Malaysia, who lost Daniel Bego from their relay team because of a food poisoning outbreak which hit 16 Malaysian athletes, finished third in the event behind Vietnam.

"We do feel sorry for him and we're pretty sure he's disappointed too. But we can't help it because it's sickness, it happens to everyone," said Malaysia's Welson Sim.

With five full days of competition to go, Malaysia appeared to be headed for victory on the overall medals table as they soared to 63 golds late on Thursday, 30 ahead of second-placed Vietnam.

Grace Wong set a new Games record of 59.24m in the women's hammer, and boxer Muhamad Fuad Redzuan won Malaysia's first ever SEA Games title in the light flyweight division.

Fuad, who beat Thani Narinram of Thailand for the gold, denied suggestions he benefited from an unfair decision in his quarter-final against Filipino teenager Carlo Paalam.

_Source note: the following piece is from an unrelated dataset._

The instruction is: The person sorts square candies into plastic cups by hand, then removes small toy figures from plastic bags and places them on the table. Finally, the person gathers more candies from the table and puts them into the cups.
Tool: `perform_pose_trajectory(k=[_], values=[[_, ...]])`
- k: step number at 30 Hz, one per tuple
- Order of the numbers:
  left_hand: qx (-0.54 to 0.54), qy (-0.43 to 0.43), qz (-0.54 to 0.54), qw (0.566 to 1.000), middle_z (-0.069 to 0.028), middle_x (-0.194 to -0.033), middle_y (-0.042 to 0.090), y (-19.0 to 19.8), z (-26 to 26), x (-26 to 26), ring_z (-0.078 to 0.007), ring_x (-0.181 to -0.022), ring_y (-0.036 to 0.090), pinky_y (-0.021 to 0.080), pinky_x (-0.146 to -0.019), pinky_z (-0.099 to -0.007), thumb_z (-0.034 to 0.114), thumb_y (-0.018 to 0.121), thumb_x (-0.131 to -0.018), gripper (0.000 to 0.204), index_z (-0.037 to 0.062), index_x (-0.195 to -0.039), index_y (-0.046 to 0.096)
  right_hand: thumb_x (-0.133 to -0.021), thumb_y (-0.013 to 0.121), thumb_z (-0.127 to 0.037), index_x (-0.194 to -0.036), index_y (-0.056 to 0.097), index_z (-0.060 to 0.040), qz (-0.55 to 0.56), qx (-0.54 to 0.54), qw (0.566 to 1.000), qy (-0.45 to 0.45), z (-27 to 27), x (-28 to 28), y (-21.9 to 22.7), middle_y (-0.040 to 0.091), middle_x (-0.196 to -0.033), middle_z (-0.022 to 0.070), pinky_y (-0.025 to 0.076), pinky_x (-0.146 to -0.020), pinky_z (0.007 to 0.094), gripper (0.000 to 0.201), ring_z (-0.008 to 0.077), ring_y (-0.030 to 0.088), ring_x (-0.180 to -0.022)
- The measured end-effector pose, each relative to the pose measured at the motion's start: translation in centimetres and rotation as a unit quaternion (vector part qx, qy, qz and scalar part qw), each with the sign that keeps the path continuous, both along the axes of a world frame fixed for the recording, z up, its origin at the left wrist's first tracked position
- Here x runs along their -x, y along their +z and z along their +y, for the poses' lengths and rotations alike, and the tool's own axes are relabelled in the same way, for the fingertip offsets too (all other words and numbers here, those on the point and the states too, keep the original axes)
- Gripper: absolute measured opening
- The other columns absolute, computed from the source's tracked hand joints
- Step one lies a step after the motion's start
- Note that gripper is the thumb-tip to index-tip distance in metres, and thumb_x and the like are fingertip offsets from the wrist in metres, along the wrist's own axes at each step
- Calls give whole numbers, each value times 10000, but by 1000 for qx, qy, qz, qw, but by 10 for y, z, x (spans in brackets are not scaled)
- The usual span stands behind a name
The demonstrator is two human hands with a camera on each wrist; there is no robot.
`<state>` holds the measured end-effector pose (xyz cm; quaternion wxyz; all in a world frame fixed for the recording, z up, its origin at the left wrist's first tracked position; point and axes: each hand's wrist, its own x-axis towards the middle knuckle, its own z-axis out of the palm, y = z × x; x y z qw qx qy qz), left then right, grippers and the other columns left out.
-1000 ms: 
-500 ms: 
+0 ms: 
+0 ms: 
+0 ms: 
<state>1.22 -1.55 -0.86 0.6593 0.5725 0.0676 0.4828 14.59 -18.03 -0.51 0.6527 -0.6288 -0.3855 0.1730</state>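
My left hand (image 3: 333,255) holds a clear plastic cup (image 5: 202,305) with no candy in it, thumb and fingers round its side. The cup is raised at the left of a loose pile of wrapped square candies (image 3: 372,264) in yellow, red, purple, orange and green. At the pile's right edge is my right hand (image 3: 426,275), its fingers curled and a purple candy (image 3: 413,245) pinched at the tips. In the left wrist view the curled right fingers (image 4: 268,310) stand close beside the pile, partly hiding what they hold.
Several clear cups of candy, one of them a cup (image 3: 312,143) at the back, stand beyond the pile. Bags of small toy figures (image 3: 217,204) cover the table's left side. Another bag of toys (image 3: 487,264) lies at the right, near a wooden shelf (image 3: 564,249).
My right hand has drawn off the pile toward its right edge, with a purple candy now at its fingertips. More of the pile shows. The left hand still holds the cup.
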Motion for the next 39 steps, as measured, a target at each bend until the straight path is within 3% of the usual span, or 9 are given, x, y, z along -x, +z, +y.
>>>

"Some say I won, others say he won but for me I got the most number of points and the fight was dominated by myself and not him," he said.

Quzandria Ambak won dressage gold - ahead of her elder brother Qabil, who took silver - and Malaysia also won titles in squash, karate, shooting and pencak silat, a martial art.

Thailand swept the men's and women's individual golf titles, as Thai-Japanese Kosuke Hamamoto carded 10-under-par 203 over three rounds to win by a stroke from Singapore's Marc Ong.

In the women's golf, also held at Kuala Lumpur's Mines Resort, Atthaya Thitikul marched to victory by seven strokes with 14-under-par 199.